D’autres explications alternatives écartées par l’étude

L’équipe de recherche a soigneusement étudié d’autres explications potentielles pour ces formations souterraines. Les coulées de lave ont été écartées, car la permittivité mesurée des couches (qui indique la capacité d’un matériau à transmettre des champs électriques) était de 4,4 en moyenne, soit bien inférieure aux dépôts volcaniques qui avoisinent généralement 9. L’hypothèse de dunes de sable formées par le vent a également été rejetée, car ces dépôts présentent habituellement des angles d’inclinaison variables et des stratifications croisées, absents des données radar.

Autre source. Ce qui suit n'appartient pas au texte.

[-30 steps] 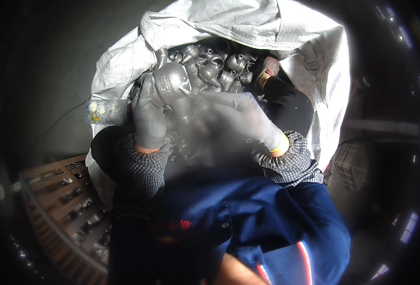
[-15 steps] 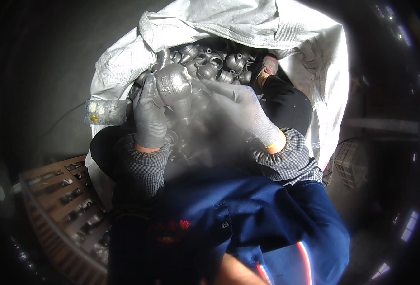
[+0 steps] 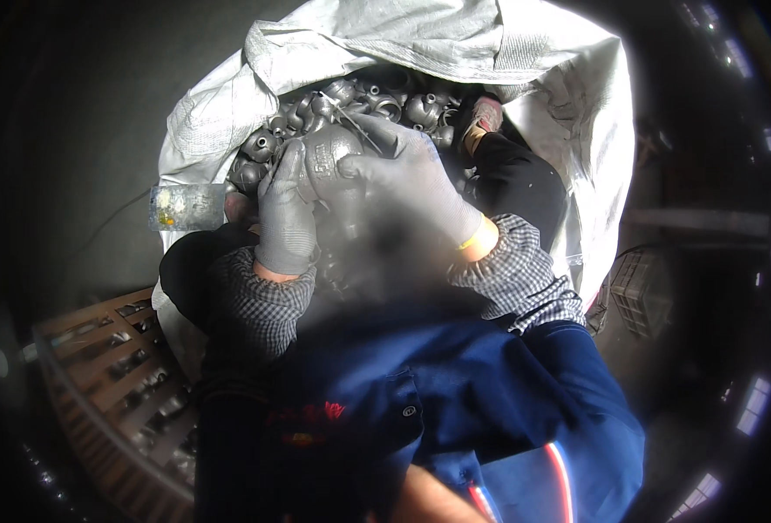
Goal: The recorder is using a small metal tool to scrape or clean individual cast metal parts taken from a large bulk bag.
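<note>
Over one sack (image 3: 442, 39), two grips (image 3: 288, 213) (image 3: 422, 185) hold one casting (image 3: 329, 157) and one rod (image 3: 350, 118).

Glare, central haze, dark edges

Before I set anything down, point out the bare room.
The dark floor left of the bag, above the thin cord, looks bare. Crowded: inside the bag, where metal parts heap beyond the left hand and right hand; also the slatted crate, with more showing between its slats.
</note>
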Demonstrator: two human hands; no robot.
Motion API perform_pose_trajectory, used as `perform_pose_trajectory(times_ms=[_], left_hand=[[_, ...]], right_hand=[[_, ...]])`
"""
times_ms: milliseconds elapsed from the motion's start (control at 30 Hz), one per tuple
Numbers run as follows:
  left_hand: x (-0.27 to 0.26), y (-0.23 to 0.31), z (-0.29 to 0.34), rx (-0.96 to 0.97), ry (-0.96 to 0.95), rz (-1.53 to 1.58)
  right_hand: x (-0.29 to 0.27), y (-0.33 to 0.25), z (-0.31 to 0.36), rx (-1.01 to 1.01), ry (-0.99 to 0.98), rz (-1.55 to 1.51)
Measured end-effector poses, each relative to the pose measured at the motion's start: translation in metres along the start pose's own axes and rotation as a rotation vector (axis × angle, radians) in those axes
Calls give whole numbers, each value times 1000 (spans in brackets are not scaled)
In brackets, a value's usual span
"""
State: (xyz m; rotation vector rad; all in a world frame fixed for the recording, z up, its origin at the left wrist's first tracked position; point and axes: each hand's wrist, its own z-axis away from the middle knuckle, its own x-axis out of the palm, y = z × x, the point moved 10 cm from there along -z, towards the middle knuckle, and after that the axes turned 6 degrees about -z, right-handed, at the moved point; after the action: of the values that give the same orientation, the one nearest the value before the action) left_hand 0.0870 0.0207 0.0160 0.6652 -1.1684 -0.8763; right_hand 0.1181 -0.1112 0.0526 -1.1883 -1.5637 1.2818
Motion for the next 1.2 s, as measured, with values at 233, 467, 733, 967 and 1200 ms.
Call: perform_pose_trajectory(times_ms=[233,467,733,967,1200], left_hand=[[7,-1,6,-77,4,122],[-9,-7,-4,-29,28,15],[11,-25,-2,-186,-180,236],[18,-25,-6,-189,-167,216],[45,29,19,396,-228,-627]], right_hand=[[-1,9,2,195,-26,37],[-3,10,1,272,-30,65],[-33,8,-13,277,95,-199],[-22,15,-13,277,16,-426],[-65,42,-17,213,317,-620]])
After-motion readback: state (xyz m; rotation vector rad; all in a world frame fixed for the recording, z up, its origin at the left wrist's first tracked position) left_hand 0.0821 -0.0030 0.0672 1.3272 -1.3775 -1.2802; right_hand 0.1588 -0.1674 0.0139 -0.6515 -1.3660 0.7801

Les dépôts fluviaux ont enfin été envisagés, mais là encore jugés improbables en raison de l’absence de réseaux de vallées sur le site d’atterrissage. L’étude suggère en outre que ces formations se sont très probablement développées dans une étendue d’eau stable et pérenne plutôt qu’à la suite d’inondations temporaires ou de phénomènes de fonte isolés, ce qui renforce la théorie de l’océan. Sur Terre, des sédiments de plage aussi épais se forment en effet sur des millions d’années.

De plus, les analyses radar indiquent que ces couches se composent de particules de la taille du sable plutôt que de poussières fines ou de fragments rocheux plus grossiers, ce qui renforce l’idée de dépôts de plage anciens plutôt que de dunes éoliennes. L’étude conclut donc que ces dépôts correspondent le mieux à d’anciennes structures côtières sédimentaires, probablement composées de sable et de graviers transportés par les vagues et les courants d’un océan martien qui aurait pu couvrir près de la moitié de la planète.

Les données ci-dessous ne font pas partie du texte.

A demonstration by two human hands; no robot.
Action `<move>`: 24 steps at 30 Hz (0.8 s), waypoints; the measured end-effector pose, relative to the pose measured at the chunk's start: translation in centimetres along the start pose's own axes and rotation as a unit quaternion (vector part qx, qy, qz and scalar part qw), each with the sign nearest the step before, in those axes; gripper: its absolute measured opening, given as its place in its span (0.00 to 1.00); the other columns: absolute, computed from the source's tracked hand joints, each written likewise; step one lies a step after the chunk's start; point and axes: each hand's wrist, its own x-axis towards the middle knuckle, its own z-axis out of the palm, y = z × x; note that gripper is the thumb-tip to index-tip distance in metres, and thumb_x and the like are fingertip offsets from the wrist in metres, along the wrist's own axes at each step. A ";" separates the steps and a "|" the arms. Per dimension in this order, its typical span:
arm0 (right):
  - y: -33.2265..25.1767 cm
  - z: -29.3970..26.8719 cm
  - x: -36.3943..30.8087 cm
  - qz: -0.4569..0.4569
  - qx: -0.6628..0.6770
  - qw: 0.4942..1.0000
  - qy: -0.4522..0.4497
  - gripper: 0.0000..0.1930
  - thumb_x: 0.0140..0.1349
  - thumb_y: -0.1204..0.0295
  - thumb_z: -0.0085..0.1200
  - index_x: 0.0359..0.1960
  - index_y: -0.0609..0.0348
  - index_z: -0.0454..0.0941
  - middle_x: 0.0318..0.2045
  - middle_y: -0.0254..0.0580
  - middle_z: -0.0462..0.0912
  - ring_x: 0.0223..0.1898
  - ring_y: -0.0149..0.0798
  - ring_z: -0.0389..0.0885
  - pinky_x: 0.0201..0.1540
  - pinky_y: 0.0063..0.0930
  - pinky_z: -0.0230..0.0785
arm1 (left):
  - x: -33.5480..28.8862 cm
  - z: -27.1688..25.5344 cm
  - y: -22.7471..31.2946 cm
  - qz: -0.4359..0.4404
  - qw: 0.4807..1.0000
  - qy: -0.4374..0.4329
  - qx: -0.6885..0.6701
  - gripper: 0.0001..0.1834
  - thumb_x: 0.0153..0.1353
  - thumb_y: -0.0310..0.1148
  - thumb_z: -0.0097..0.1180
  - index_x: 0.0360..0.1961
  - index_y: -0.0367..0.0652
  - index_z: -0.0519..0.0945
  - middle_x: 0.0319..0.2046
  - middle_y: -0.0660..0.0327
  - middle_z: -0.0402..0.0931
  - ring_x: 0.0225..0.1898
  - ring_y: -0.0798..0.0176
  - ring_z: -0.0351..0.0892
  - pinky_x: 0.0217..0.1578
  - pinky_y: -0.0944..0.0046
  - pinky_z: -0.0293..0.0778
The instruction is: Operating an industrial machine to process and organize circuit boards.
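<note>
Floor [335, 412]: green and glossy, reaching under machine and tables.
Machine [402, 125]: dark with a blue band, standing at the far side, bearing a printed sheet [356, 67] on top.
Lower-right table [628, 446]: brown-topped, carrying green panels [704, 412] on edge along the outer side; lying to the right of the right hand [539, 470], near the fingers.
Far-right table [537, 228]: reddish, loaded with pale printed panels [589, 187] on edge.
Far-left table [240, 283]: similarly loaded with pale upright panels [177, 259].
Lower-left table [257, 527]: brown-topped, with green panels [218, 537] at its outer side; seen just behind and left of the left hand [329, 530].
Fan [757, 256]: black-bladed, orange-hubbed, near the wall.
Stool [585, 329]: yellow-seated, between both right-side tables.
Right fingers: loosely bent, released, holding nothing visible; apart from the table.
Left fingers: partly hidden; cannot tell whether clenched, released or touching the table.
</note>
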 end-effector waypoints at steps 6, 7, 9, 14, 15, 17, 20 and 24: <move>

Une fenêtre remarquable sur le passé martien et ses implications

océan sur Mars vue d'artiste
Vue d’artiste d’un océan martien primitif. Crédits : ESO-M. Kornmesser

« Les capacités du rover Zhurong nous ont permis de comprendre l’histoire géologique de Mars d’une manière totalement nouvelle », souligne Michael Manga. Cette découverte renforce l’hypothèse selon laquelle les plaines du nord de Mars ont autrefois abrité un vaste et durable océan. L’épaisseur et l’étendue continue de ces dépôts indiquent que l’eau liquide, libre de glace, a existé pendant une période prolongée, potentiellement durant des dizaines de millions d’années. « Nous voyons que le rivage de cette étendue d’eau a évolué avec le temps », ajoute Cardenas. « Nous avons tendance à penser à Mars comme une simple image figée, mais la planète a évolué. Les rivières coulaient, les sédiments se déplaçaient et le paysage était façonné par l’érosion et la construction. »

Ces découvertes s’ajoutent aussi à un corpus d’autres indices qui suggèrent que Mars a connu un climat plus chaud et plus humide durant la période de l’Hespérien tardif, il y a environ 3 à 3,5 milliards d’années. Or, de telles conditions auraient été plus favorables à une vie microbienne potentielle. Toutes ces conclusions mises en parallèle sont importantes, car elles pourraient orienter de futures recherches sur la possibilité de vie martienne, les environnements côtiers étant particulièrement propices à l’émergence et à la préservation du vivant sur Terre.

L’étude, disponible ici, soulève toutefois de nouvelles questions passionnantes : qu’est-il advenu de cet océan ? S’est-il évaporé dans l’espace à mesure que l’atmosphère martienne s’amenuisait ? Une partie de cette eau se trouve-t-elle encore sous la surface ? Ce sont autant de mystères qui orienteront sans doute les prochaines missions d’exploration martienne.